What is expected:
Read the data and repeat it in full, exactly.

---*---

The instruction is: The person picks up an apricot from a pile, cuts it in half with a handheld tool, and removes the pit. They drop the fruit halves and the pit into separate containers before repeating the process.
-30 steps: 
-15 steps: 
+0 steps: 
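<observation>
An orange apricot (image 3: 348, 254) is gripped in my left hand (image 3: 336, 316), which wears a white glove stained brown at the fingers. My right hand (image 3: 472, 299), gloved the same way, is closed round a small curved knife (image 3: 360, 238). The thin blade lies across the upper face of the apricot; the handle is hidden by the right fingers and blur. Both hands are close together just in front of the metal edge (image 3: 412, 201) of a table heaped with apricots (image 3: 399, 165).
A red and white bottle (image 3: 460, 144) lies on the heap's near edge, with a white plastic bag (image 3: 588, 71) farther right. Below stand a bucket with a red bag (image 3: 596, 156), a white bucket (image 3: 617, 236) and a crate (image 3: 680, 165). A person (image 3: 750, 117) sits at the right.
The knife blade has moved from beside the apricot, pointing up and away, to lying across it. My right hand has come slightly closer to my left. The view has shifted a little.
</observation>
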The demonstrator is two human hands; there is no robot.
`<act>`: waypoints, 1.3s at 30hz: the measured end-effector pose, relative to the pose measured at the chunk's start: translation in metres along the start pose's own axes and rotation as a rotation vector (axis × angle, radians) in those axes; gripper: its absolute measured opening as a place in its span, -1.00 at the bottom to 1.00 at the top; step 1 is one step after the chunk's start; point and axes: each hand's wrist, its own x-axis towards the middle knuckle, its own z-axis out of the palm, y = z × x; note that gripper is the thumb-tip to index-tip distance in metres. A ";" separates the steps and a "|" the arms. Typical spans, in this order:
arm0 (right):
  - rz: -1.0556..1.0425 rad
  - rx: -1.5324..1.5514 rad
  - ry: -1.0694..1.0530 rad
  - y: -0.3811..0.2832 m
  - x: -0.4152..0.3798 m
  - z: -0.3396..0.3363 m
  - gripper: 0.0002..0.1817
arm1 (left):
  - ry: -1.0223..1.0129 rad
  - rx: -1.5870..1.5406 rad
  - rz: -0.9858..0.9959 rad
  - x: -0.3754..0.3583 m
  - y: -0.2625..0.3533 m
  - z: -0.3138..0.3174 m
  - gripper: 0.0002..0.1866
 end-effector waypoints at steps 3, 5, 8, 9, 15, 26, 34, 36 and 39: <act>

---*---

Answer for this exercise:
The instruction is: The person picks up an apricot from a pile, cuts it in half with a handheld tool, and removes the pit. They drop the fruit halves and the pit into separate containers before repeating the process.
-30 steps: 
-15 steps: 
+0 steps: 
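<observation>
An orange apricot (image 3: 348, 254) is gripped in my left hand (image 3: 336, 316), which wears a white glove stained brown at the fingers. My right hand (image 3: 472, 299), gloved the same way, is closed round a small curved knife (image 3: 360, 238). The thin blade lies across the upper face of the apricot; the handle is hidden by the right fingers and blur. Both hands are close together just in front of the metal edge (image 3: 412, 201) of a table heaped with apricots (image 3: 399, 165).
A red and white bottle (image 3: 460, 144) lies on the heap's near edge, with a white plastic bag (image 3: 588, 71) farther right. Below stand a bucket with a red bag (image 3: 596, 156), a white bucket (image 3: 617, 236) and a crate (image 3: 680, 165). A person (image 3: 750, 117) sits at the right.
The knife blade has moved from beside the apricot, pointing up and away, to lying across it. My right hand has come slightly closer to my left. The view has shifted a little.
</observation>
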The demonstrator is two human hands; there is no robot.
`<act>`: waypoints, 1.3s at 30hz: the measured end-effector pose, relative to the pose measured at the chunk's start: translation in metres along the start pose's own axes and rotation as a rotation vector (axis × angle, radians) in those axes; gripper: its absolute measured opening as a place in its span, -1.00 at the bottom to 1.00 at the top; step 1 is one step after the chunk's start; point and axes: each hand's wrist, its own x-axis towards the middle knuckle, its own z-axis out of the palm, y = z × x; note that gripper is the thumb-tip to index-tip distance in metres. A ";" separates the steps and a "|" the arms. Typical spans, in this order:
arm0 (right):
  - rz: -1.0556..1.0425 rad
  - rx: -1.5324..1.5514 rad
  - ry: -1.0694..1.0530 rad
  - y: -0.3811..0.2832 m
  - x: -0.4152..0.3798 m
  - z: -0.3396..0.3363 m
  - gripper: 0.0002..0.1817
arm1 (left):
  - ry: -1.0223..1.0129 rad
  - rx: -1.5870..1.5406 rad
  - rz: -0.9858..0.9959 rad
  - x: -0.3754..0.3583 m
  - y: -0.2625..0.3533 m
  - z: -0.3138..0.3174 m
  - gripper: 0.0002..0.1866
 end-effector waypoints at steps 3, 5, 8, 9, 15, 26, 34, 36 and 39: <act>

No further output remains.